(Exercise aim) Two lines mark the range in the entries below: the one holding "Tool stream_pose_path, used" and the one holding "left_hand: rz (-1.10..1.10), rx". Set down those two and all lines between them, exactly.

^^^^^^^^^^^^^^^^

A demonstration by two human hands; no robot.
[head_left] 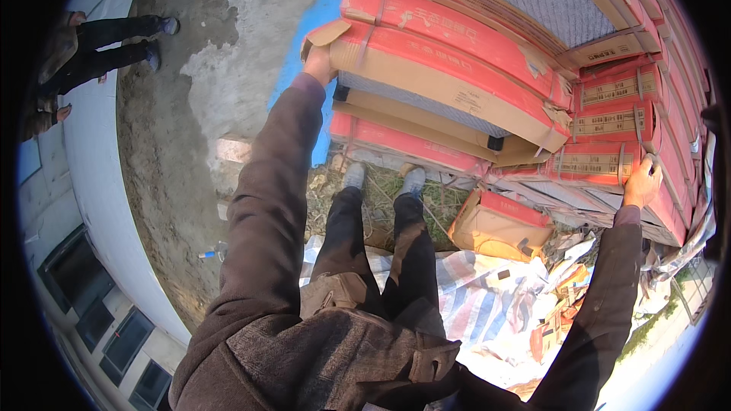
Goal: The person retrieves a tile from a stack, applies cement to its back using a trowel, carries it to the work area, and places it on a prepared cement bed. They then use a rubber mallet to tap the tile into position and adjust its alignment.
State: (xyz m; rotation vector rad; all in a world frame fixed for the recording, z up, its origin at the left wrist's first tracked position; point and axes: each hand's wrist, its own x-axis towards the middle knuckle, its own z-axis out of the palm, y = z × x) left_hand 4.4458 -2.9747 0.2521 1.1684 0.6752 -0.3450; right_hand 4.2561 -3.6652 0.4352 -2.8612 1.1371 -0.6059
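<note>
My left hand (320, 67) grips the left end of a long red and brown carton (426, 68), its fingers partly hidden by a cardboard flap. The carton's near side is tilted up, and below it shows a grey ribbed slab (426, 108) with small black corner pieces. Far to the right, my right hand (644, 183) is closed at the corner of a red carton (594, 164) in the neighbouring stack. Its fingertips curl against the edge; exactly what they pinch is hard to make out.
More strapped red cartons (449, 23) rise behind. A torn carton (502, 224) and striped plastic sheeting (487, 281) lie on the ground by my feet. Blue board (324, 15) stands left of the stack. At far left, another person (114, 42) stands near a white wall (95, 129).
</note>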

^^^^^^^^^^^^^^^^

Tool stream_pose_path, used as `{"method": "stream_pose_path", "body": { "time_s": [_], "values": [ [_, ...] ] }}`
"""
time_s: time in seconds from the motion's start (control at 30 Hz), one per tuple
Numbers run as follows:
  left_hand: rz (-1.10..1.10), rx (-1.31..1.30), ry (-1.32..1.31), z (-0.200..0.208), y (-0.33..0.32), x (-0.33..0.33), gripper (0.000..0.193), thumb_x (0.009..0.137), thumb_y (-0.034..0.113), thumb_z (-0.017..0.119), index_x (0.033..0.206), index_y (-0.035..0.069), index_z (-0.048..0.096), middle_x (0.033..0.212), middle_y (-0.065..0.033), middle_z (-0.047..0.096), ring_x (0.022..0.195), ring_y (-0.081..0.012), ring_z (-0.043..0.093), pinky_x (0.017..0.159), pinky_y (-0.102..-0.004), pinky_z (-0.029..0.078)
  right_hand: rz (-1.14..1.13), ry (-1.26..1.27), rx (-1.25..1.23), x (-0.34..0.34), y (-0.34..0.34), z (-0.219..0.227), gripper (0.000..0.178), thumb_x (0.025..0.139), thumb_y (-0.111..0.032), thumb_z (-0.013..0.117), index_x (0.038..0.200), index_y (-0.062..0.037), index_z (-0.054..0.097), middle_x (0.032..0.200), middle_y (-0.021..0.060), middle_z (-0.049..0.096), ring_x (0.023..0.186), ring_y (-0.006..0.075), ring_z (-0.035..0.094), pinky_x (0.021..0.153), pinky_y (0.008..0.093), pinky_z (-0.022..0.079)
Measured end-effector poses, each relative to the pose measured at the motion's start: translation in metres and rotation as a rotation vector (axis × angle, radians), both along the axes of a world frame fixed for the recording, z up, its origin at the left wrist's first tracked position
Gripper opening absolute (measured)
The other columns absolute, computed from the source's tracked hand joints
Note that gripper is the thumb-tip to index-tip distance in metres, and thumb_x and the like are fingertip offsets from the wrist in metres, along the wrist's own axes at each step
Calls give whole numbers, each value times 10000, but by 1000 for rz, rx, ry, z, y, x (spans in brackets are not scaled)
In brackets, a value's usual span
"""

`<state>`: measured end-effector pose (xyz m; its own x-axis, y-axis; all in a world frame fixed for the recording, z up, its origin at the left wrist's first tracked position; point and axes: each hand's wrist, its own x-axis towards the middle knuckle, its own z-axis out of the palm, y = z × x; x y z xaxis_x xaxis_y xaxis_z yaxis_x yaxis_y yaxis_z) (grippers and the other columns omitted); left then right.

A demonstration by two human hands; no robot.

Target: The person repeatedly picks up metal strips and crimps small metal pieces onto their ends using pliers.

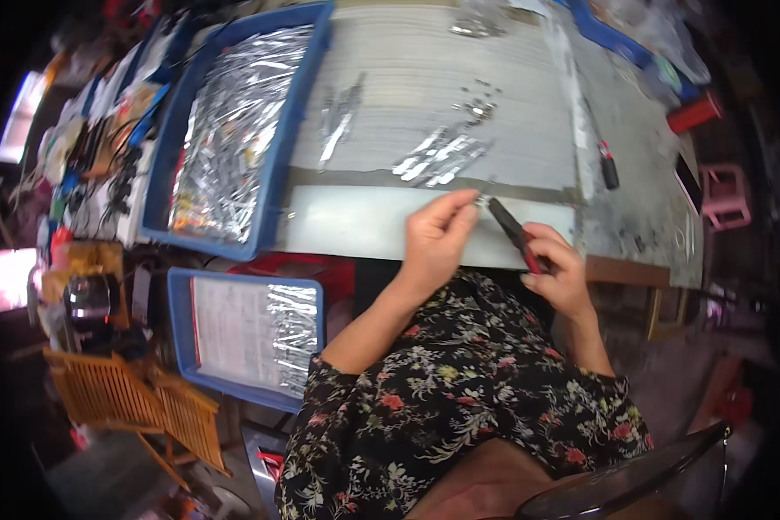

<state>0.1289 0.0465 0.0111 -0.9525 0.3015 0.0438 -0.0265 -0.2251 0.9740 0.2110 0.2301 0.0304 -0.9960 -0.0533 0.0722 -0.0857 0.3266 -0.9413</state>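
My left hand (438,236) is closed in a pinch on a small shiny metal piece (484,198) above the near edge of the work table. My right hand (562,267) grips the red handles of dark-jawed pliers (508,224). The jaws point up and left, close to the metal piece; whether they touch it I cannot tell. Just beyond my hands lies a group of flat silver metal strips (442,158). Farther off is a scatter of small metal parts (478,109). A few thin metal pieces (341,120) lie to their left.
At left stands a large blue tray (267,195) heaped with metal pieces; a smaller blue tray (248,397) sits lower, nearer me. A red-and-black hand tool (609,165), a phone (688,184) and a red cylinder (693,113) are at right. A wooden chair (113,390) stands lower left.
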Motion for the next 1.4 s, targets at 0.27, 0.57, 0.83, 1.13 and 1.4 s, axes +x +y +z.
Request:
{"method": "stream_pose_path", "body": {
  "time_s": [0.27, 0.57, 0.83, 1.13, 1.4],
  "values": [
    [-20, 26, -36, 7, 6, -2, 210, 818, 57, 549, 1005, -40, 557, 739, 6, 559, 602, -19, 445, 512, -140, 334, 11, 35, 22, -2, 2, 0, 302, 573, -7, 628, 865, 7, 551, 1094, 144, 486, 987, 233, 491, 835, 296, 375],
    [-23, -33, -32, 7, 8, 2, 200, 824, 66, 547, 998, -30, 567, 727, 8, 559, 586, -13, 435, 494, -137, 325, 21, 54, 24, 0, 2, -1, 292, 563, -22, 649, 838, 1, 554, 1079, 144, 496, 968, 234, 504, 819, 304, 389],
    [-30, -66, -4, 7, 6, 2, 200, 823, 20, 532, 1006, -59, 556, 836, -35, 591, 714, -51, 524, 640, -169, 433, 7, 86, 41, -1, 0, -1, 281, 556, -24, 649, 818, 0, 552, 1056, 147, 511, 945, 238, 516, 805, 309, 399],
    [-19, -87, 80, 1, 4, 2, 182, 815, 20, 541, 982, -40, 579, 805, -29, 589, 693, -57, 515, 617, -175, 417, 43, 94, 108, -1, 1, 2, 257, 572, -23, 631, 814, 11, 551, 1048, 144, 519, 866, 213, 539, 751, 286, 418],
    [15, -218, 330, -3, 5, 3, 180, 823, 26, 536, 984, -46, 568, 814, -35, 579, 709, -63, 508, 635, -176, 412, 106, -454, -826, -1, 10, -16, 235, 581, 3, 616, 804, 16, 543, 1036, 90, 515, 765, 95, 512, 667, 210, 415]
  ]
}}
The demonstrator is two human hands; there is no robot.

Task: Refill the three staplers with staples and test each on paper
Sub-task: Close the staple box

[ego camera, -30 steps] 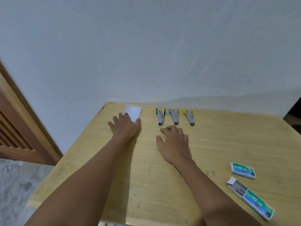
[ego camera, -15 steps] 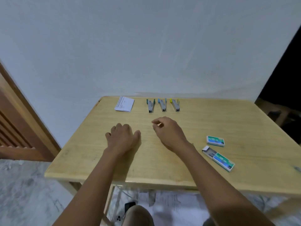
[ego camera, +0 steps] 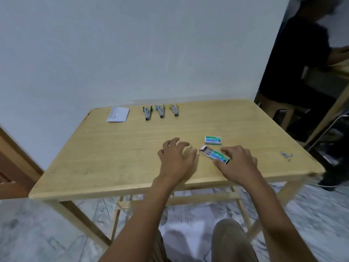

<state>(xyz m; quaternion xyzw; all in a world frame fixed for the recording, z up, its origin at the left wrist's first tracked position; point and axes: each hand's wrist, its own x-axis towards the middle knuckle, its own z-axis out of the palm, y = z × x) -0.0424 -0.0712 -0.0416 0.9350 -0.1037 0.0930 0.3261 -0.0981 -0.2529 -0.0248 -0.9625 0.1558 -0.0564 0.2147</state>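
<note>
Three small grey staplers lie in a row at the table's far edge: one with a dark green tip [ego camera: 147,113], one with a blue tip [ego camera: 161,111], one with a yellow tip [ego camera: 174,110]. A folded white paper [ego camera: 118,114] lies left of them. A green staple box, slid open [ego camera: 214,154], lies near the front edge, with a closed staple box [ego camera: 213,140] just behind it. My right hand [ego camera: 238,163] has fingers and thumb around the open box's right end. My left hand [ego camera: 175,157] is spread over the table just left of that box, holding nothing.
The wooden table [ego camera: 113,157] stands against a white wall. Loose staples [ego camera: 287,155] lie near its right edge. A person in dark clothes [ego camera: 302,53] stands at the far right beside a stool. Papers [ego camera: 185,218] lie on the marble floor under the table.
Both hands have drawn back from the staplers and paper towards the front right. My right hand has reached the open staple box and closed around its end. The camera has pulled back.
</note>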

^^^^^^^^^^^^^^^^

(Result for this exercise)
Tool stream_pose_path, used as `{"method": "stream_pose_path", "body": { "time_s": [_], "values": [ [_, ...] ] }}`
"""
time_s: time in seconds from the motion's start (control at 30 Hz), one per tuple
Numbers run as follows:
  left_hand: rz (-1.10..1.10), rx (-1.31..1.30), ry (-1.32..1.31), z (-0.200..0.208), y (-0.33..0.32), x (-0.33..0.33), gripper (0.000..0.193), thumb_x (0.009..0.137), thumb_y (-0.034..0.113), thumb_z (-0.017..0.119), index_x (0.033..0.206), index_y (-0.035..0.069), index_z (-0.048..0.096), middle_x (0.033..0.212), middle_y (-0.065..0.033), middle_z (-0.047..0.096), ring_x (0.022..0.195), ring_y (-0.081..0.012), ring_z (-0.043..0.093), pinky_x (0.017..0.159), pinky_y (-0.102..-0.004), pinky_z (-0.029..0.078)

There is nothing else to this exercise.